Antisymmetric Relation

Written by

Malcolm McKinsey

January 11, 2023

Fact-checked by

Paul Mazzola

Antisymmetric relation definition

Antisymmetric relation is a concept of set theory that builds upon both symmetric and asymmetric relation in discrete math. At its simplest level (a way to get your feet wet), you can think of an antisymmetric relation of a set as one with no ordered pair and its reverse in the relation.

How to prove a relation is antisymmetric

In antisymmetric relations, you are saying that a thing in one set is related to a different thing in another set, and that different thing is related back to the thing in the first set: a is related to b by some function and b is related to a by the same function.

The only way that can hold true is if the two things are equal.

Suppose your math club has a celebratory spaghetti-and-meatballs dinner for its 34 members and 2 advisers. Before you tuck in, your two club advisers tell you two facts:

1. The number of spaghetti-and-meatball dinners is divisible by the number of club members and advisers in the club

2. The number of club members and advisers is divisible by the number of spaghetti-and-meatball dinners

The information you heard fits neatly into set theory:

• The dinners, and members and advisers, are members of two sets, which could be called X

  and Y.

• Ordered pairs, identified universally as (a, b) where a is related to b by a given rule, can be established to encompass all members in the sets X and Y, as in (number of club members and advisers, number of dinners), or (number of dinners, number of club members and advisers).

• Ordered pairs can also be established within the sets X and Y from only some members of the sets, so your pal Kyle and a dinner are one ordered pair (Kyle, dinner); you and another dinner are a different ordered pair (You, dinner)

• A binary relation, R, is ordered pairs from the sets X and Y related by some rule, so all these ordered pairs are in R: (you, dinner); (Kyle, dinner); (number of club members and advisers, number of dinners); (number of dinners, number of club members advisers)
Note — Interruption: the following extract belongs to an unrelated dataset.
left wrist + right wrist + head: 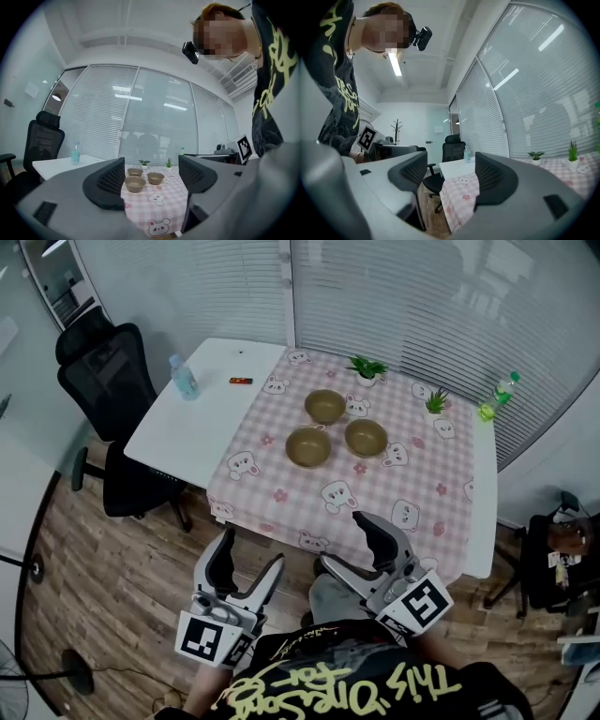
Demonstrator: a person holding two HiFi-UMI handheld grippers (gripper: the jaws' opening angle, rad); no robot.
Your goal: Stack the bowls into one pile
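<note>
Three tan bowls stand apart on the pink checked tablecloth [431, 474]: one at the back [325, 406], one front left [308, 446], one front right [366, 437]. My left gripper [251, 554] and right gripper [339, 540] are both held short of the table's near edge, open and empty. The left gripper view looks between its open jaws [151, 187] straight at the bowls: the nearest [135, 184], the right one [155, 178], the far one [135, 172]. In the right gripper view the open gripper [451, 176] points leftward past the cloth's corner [461, 197]; no bowl shows there.
The white table [187, 427] carries a water bottle [184, 377] and a small red item [241, 381] on its bare left part. Two potted plants [367, 367] [435, 401] and a green bottle [497, 397] stand along the back. A black office chair [108, 381] sits at the left.
</note>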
Rules of antisymmetric relation

Relations can follow just about any rule. Take the relation "is divisible by", which is a relation for ordered pairs in the set of integers. For relation, R, any ordered pair (a , b) can be found where a and b are whole numbers (integers) and a is divisible by b.

Looking at the math club adviser's two facts, we see that the first fact allows the ordered pair (number of dinners, number of club members and advisers) to be in R.

The second fact allows the ordered pair (number of club members and advisers, number of dinners) to be in R also.

Symmetric, asymmetric, and antisymmetric relations

Relations can be symmetric, asymmetric or antisymmetric. We are interested in the last type, but to understand it fully, you need to appreciate the first two types.

We use the graphic symbol ∈ to mean "an element of," as in "the letter A ∈ the set of English alphabet letters."

• Symmetric: Relation R of a set X is symmetric if $(b,a)\in R$ and $(a,b)\in R$; the relation R "is equal to" is a symmetric relation, as with 4 = 3 + 1 and 3 + 1 = 4, like a two-way street.

• Asymmetric: Relation R of a set X is asymmetric if $(a,b)\in R$ but $(b,a)\notin R$; the relation R "is less than" is an asymmetric relation, as with $8<12$ but $12\nless 8$.

• Antisymmetric: Relation R of a set X is antisymmetric if $(a,b)\in$ and $(b,a)\in R$, meaning $a=b$; but if $a\ne b$, then $(b,a)\notin R$, like a one-way street

Antisymmetric relation example

Return to our math club and their spaghetti-and-meatball dinners. For the number of dinners to be divisible by the number of club members with their two advisers AND the number of club members with their two advisers to be divisible by the number of dinners, those two numbers have to be equal.

Both ordered pairs are in relation R:

• (number of members and advisers, number of dinners)

• (number of dinners, number of members and advisers)

Since 34 members and 2 advisers are in the math club, the number of dinners is 36.

Before your club members can eat, the advisers ask your group to prove the antisymmetric relation.

How do you do it? You show that aa is, in fact, divisible by b, b is divisible by a, and therefore a = b:

• 36 member and advisers, 36 dinners: $\frac{36}{36}$

• 36 dinners, 36 members and advisers: $\frac{36}{36}$

• $36=36$

No other integers will satisfy this condition. You can generalize it, too:

Now, let's use these formulas and steps to prove the antisymmetric relation:

1. $b=am$

2. $am=(bn)m$

3. $(bn)m=b(nm)$

4. $\frac{(bn)m}{b}=\frac{b(nm)}{b}$

5. $1=nm$

6. $1=1+1$

With n now shown to be 1, replace n with 1 in the second equation:

1. $a=bn$

2. $a=b(1)$

3. $a=b$

There it is: the ordered pair (a , b) is antisymmetric.